The machine learning analysis function of the database can perform binary and multi-classification analysis based on 15 algorithms and survival analysis based on 11 algorithms.
The functional modules include "Model Generation", "Feature Browse", "Model Evaluation" and "Model Application", as illustrated in the left figure. And the specific steps are shown in the navigation bar. (The navigation bar is only used to display the current step and is not for page turning)
Click the "Next Step" and "Last Step" buttons at the bottom to turn pages. Click the other buttons here for analysis.
Each step and module offers multiple visualization approaches and free download services.
The "Model Application" module is an optional function. When drawing a nomogram, there is no need to upload the prediction set.
Users can upload the Training Set and Validation Set separately, or upload a comprehensive dataset in the "Step1: Data Input" and set a proportion for random division to obtain the Training Set and Validation Set.
Click the button on the right navigation bar to obtain the result window of the corresponding ML algorithm. The result window contains sub-pages including "Importance Scores" and other visualizations.
The numbers in the right navigation bar represent the number of top/all features in models.

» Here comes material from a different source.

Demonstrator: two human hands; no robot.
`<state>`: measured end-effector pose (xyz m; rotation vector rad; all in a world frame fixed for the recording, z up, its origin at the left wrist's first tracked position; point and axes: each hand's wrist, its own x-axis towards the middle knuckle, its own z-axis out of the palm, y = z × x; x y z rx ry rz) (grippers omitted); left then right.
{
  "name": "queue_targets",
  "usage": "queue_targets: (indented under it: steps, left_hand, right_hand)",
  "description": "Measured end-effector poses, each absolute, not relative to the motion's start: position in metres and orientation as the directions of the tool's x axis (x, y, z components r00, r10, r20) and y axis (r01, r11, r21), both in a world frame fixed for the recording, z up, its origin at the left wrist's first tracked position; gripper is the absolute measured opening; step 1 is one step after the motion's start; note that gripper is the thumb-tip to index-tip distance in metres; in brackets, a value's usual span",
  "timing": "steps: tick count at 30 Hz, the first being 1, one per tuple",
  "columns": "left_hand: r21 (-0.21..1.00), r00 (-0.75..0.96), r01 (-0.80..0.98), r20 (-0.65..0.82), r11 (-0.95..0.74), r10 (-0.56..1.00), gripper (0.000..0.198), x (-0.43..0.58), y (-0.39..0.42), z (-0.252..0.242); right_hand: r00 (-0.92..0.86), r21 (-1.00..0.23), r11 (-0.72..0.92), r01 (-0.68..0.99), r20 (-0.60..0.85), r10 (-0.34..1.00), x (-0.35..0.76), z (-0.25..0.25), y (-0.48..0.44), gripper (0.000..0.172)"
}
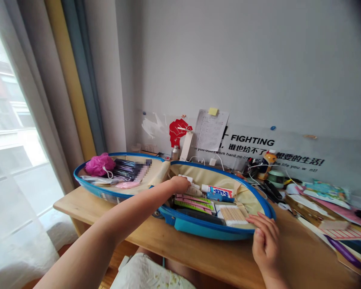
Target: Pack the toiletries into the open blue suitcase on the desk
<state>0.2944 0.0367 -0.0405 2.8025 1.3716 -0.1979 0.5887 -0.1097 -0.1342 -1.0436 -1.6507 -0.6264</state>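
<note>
Fingers of left hand (180, 184): curled down among the small goods at 10 o'clock of the near shell (clock centred on that shell); their tips are hidden, so cannot tell whether they grasp anything. A white item (185, 178) shows just past the knuckles. Right hand (267, 239) at 4 o'clock: grasping nothing, fingertips resting on the rim, thumb apart.

Work's thing: blue case (210, 230), lying open on the table, shells side by side. Contents, near shell: toothpaste-like tube (225, 191) at 12, pink-and-green packets (195, 204) at 9, cotton swabs (233, 214) at 4. Other shell, toward 10: pink bath puff (100, 164), dark slim packets (123, 168).

Progress (judged): case opened, both shells bearing goods. Unfinished: hand among contents, shells not closed; bare lining shows at 2.

Surface: wooden table (156, 235), clutter toward 3, including an orange bottle (267, 164). Room: grey wall (243, 60) at 12 with a pinned paper sheet (211, 130); curtains (63, 80) and bright window toward 10.
</note>
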Motion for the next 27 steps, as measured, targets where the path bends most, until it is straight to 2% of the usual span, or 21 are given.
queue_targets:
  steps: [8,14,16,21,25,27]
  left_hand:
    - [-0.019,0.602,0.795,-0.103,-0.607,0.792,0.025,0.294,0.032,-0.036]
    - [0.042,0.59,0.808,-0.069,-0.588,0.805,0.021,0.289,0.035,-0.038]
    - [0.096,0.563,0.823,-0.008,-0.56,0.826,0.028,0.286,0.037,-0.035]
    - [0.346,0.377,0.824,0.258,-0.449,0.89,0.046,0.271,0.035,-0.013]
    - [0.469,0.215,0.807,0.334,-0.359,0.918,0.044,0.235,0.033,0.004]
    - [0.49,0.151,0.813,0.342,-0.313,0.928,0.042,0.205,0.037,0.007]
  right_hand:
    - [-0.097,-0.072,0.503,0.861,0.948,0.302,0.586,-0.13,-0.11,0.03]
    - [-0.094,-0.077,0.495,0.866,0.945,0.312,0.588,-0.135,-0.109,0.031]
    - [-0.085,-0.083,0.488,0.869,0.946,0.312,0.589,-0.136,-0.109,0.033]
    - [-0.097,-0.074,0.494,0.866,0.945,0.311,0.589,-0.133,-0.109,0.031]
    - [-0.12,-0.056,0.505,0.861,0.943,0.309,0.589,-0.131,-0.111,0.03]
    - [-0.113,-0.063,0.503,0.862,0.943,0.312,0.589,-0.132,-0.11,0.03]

The top feature will be displayed on the "Importance Score" subpage in the result window of each ML algorithm, and the number can be adjusted by user independently.
For some algorithms, it is necessary to select parameters in the result window based on the intermediate results, and the results can be obtained after submission.
In the subsequent steps, "Feature Browse" will display the intersection and union of top features.
In the "Model Evaluation" step, all features will be used to conduct an overall assessment of the model, and the top features will be evaluated at the feature level.